Brief
The expected answer is the set of lines in the data below between the line holding "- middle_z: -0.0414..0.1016" and the line holding "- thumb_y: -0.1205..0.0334", inclusive, written out exactly.

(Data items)
Segment Open
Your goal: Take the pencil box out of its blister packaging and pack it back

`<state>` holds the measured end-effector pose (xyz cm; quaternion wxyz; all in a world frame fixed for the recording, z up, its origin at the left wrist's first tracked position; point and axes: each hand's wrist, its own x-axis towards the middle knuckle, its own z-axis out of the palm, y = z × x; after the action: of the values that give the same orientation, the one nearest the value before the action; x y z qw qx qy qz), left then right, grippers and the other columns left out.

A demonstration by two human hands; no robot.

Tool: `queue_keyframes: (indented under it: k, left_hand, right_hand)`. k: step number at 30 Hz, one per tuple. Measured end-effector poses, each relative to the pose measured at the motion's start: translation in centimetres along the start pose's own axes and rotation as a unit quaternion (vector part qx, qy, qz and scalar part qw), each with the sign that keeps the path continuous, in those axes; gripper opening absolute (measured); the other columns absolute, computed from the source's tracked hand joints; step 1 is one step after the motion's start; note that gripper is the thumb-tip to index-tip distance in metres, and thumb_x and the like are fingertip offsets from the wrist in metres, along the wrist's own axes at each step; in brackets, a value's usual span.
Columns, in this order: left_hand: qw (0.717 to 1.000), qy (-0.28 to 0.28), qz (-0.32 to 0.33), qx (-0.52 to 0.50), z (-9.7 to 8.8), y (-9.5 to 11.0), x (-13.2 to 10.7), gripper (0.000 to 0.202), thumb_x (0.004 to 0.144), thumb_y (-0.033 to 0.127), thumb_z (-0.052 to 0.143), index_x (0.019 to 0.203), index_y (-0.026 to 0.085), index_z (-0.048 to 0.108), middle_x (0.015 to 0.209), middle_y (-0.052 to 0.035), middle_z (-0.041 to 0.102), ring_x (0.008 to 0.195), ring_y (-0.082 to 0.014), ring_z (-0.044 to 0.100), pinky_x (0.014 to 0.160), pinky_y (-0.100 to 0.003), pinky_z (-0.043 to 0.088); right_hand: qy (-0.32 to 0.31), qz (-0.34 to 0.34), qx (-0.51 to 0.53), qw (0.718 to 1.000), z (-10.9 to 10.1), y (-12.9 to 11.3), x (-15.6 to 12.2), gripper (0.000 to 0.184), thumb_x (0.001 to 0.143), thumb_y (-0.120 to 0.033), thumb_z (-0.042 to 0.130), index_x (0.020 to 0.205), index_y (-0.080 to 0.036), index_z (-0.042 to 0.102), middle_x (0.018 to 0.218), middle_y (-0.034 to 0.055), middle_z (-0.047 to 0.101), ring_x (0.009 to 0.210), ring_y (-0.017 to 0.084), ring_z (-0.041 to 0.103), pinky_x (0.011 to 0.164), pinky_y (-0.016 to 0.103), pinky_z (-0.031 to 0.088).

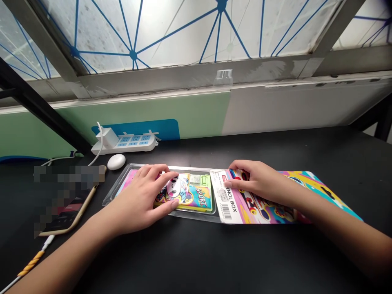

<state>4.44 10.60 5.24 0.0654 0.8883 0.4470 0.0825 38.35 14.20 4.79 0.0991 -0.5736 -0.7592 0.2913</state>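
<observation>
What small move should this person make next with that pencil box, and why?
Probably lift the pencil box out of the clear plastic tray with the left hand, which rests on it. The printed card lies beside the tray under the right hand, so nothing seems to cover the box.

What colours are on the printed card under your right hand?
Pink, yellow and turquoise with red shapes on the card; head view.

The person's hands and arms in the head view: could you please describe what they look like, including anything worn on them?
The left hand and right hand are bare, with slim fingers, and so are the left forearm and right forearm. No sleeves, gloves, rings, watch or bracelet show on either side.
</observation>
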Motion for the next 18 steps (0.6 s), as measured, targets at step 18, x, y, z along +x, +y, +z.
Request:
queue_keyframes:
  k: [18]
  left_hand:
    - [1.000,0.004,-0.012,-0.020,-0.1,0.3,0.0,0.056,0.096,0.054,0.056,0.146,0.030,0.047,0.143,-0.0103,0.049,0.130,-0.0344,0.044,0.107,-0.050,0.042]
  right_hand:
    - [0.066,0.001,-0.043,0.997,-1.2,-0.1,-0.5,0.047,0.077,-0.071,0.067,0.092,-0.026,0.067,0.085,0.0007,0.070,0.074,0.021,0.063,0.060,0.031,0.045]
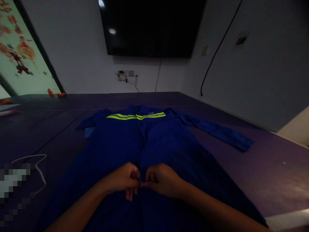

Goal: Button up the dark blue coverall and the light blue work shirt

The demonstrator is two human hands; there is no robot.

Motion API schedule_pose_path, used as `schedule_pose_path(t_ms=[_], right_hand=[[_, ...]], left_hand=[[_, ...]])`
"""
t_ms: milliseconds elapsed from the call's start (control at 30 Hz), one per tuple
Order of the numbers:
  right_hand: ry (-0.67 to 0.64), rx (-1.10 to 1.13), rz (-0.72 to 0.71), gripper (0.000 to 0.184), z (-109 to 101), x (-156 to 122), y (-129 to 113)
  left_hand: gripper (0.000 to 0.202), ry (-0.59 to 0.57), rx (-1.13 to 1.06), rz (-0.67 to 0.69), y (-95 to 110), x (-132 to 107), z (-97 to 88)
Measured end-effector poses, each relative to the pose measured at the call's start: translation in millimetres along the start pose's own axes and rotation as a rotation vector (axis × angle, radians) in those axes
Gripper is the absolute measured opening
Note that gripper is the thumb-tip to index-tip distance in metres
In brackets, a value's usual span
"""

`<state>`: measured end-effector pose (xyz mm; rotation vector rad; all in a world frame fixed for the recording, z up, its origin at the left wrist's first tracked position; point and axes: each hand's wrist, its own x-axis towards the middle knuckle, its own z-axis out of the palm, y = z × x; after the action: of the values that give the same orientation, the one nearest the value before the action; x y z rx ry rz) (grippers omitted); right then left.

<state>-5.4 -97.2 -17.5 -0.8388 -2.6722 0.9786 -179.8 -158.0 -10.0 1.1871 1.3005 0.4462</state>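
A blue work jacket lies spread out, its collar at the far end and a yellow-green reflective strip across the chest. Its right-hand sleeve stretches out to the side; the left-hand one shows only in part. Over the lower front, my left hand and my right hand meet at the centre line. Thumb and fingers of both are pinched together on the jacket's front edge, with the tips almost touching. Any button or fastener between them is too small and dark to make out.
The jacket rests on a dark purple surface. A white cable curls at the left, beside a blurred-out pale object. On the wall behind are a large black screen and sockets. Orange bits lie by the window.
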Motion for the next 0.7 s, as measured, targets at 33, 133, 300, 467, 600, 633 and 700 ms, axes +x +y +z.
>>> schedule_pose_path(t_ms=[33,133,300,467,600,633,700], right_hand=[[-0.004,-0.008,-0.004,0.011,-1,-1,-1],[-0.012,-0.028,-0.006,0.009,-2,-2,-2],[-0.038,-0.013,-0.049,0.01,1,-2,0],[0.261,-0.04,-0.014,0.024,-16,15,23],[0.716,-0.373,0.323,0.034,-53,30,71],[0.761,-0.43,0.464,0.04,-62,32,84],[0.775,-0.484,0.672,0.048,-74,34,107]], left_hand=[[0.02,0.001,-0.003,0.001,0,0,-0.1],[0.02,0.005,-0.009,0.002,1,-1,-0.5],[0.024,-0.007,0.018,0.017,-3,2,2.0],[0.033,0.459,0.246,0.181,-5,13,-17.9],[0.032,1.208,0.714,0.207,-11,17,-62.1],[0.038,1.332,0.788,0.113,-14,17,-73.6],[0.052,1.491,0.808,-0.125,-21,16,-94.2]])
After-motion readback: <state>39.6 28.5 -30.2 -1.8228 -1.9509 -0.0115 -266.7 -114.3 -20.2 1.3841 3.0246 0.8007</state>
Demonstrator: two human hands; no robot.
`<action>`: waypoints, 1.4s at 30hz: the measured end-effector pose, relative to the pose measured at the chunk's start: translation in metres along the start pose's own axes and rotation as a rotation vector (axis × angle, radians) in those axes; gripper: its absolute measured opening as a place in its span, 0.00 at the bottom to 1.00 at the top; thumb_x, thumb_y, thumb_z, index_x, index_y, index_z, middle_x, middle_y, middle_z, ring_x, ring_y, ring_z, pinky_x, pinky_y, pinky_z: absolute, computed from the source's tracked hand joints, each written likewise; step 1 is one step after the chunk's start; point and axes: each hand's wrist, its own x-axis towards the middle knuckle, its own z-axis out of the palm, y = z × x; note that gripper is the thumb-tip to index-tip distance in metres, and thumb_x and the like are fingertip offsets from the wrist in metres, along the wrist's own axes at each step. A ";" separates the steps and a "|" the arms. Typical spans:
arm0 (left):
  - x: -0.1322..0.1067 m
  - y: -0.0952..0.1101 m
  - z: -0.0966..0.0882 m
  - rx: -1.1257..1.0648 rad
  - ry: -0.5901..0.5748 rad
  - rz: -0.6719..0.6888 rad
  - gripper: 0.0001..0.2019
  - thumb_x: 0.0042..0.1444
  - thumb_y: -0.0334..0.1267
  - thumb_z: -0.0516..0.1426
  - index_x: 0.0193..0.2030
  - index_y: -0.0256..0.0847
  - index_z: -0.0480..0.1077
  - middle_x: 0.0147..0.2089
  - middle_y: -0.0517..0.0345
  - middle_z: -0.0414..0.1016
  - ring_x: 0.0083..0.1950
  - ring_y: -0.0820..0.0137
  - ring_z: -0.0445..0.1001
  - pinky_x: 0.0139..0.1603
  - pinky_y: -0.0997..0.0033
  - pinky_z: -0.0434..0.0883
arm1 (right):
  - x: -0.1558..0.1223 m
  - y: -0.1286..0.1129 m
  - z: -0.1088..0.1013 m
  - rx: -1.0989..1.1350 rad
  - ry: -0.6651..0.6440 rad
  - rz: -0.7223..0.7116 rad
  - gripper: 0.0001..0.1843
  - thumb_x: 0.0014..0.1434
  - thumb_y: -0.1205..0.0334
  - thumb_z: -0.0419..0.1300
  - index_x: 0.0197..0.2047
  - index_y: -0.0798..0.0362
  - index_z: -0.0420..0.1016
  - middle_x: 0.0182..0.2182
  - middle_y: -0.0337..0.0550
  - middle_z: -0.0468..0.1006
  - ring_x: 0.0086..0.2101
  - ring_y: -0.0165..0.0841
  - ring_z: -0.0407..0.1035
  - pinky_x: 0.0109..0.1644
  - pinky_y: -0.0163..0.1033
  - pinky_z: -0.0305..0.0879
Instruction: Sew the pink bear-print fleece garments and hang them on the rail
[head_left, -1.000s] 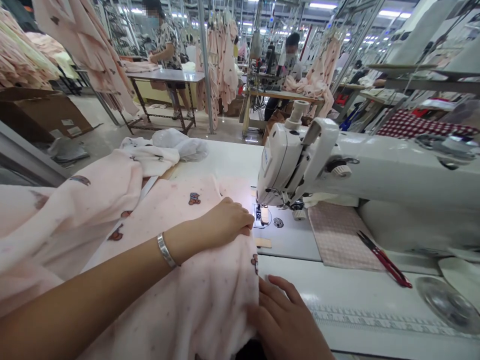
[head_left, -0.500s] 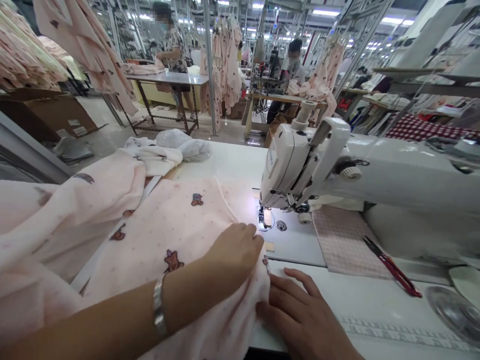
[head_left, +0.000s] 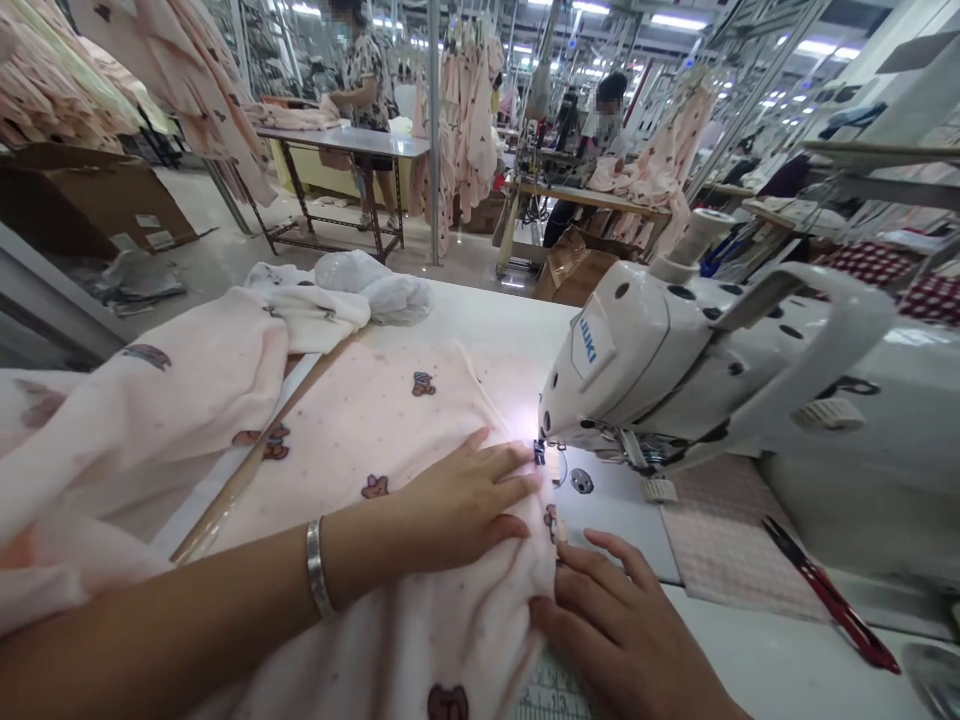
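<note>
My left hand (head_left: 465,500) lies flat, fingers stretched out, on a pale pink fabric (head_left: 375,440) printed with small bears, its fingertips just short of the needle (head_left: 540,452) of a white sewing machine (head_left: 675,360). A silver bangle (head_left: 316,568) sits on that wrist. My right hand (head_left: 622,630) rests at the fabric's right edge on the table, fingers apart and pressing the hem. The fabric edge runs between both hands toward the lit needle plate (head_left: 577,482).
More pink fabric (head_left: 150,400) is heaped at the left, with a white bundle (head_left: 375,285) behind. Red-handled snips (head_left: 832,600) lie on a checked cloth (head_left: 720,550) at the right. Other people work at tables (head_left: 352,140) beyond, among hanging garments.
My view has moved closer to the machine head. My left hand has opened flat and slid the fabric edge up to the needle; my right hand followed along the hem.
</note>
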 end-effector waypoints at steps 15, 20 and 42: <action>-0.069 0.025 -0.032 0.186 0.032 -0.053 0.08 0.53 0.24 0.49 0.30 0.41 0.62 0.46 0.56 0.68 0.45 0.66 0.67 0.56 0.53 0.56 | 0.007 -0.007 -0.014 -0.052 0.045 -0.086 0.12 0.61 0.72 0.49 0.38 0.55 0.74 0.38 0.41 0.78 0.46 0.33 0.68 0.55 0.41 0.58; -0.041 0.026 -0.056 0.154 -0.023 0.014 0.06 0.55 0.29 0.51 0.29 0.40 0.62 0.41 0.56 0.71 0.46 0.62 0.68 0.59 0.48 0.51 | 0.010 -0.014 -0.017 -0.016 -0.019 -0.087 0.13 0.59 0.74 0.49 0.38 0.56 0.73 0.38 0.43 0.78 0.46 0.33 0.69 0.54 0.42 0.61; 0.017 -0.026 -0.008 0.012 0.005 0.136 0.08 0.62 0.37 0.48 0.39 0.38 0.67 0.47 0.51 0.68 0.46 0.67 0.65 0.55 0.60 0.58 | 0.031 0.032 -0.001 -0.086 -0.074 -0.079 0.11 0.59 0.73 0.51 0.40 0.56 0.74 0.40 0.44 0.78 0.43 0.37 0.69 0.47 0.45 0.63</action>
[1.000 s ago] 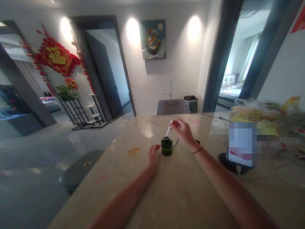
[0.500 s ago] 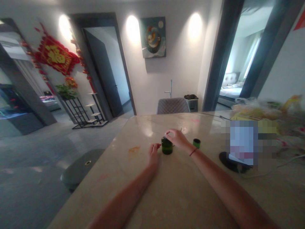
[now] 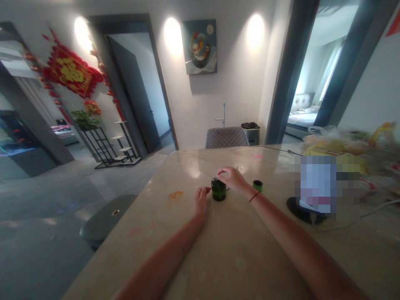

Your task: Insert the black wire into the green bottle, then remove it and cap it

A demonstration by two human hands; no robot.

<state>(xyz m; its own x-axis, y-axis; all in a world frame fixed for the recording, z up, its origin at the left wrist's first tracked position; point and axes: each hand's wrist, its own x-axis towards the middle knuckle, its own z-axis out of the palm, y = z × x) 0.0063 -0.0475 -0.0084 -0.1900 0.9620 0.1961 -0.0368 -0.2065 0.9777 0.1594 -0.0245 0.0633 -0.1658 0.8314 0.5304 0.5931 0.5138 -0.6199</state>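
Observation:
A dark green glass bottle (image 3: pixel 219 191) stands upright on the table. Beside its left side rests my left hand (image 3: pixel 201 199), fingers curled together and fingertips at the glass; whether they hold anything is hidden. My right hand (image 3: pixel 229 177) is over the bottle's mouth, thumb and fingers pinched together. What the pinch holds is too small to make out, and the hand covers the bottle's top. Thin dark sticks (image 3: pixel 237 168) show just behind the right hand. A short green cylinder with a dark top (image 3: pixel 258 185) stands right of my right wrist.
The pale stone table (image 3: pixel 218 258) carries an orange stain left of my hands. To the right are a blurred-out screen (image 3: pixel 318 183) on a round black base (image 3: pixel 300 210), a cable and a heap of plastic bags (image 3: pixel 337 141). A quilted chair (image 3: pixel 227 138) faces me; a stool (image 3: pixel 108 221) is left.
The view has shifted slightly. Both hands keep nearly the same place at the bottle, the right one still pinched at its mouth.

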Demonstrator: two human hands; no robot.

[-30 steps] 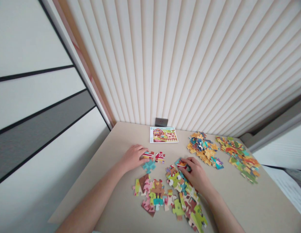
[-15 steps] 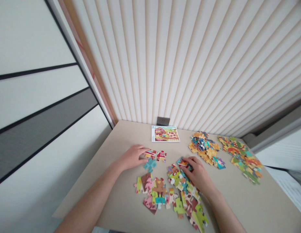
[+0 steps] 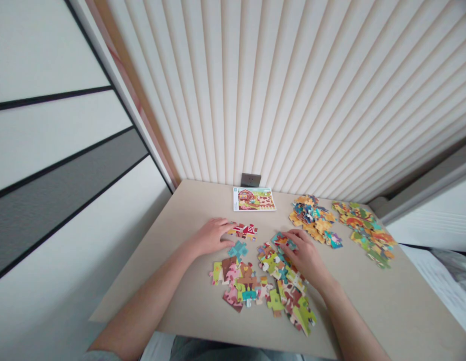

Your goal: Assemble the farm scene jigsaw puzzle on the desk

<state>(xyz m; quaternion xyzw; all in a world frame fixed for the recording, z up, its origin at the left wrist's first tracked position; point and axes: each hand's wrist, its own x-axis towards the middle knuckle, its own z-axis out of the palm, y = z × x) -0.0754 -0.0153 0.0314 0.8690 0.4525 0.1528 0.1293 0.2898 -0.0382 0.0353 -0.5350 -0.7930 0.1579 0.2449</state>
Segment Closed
Response
  - middle_z: -0.0414..0.1016
  - ring_x: 0.0083..0.1950
  - ring_y: -0.0820..0.0137
  - ring_z: -0.0445..0.1001
  - pinky_x: 0.0139..0.1603
  - pinky_y: -0.0997..0.0033
  - pinky_z: -0.0434..0.0883
arm1 (right):
  - x: -0.1558..0.1223 m
  - y: -0.1286..0.1129 m
  - z: -0.1088..0.1013 m
  - rx: -1.0989..1.1350 rad
  - ry: -0.6651..0.6440 rad
  - rz: -0.7223..0.7116 rad
  - gripper: 0.0001..0.1843
  - thumb_x: 0.0014..0.1434
  - thumb_y: -0.1205..0.0334

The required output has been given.